=== How to complete this task ===
Line by line, copy the material that follows without leaving anything out.
....................
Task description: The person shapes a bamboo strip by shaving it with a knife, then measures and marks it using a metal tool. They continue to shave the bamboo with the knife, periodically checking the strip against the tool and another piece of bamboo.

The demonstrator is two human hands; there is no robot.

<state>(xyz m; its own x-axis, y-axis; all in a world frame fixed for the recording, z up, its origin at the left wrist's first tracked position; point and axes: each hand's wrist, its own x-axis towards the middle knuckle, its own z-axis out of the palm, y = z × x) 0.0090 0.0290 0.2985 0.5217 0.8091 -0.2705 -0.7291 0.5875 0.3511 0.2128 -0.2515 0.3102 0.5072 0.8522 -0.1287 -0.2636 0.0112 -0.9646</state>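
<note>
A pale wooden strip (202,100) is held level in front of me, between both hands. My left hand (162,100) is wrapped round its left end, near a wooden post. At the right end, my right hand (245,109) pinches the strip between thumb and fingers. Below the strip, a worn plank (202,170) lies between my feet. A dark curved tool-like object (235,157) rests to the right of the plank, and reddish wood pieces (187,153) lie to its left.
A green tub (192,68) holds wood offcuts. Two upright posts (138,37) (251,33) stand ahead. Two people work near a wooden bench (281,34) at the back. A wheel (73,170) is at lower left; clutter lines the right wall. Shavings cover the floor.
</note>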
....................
=== Exercise output ===
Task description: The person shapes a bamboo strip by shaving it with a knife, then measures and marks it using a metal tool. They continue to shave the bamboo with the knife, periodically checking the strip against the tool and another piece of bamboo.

The demonstrator is two human hands; there is no robot.

<state>(xyz m; its own x-axis, y-axis; all in a world frame fixed for the recording, z up, its origin at the left wrist's first tracked position; point and axes: each hand's wrist, its own x-axis towards the middle knuckle, its own z-axis out of the palm, y = z × x) 0.0090 0.0290 0.2985 0.5217 0.8091 -0.2705 -0.7291 0.5875 0.3511 0.2128 -0.2515 0.3102 0.5072 0.8522 -0.1287 -0.2636 0.0112 -0.9646</state>
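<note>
A pale wooden strip (202,100) is held level in front of me, between both hands. My left hand (162,100) is wrapped round its left end, near a wooden post. At the right end, my right hand (245,109) pinches the strip between thumb and fingers. Below the strip, a worn plank (202,170) lies between my feet. A dark curved tool-like object (235,157) rests to the right of the plank, and reddish wood pieces (187,153) lie to its left.
A green tub (192,68) holds wood offcuts. Two upright posts (138,37) (251,33) stand ahead. Two people work near a wooden bench (281,34) at the back. A wheel (73,170) is at lower left; clutter lines the right wall. Shavings cover the floor.
</note>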

That finishes the answer to the exercise.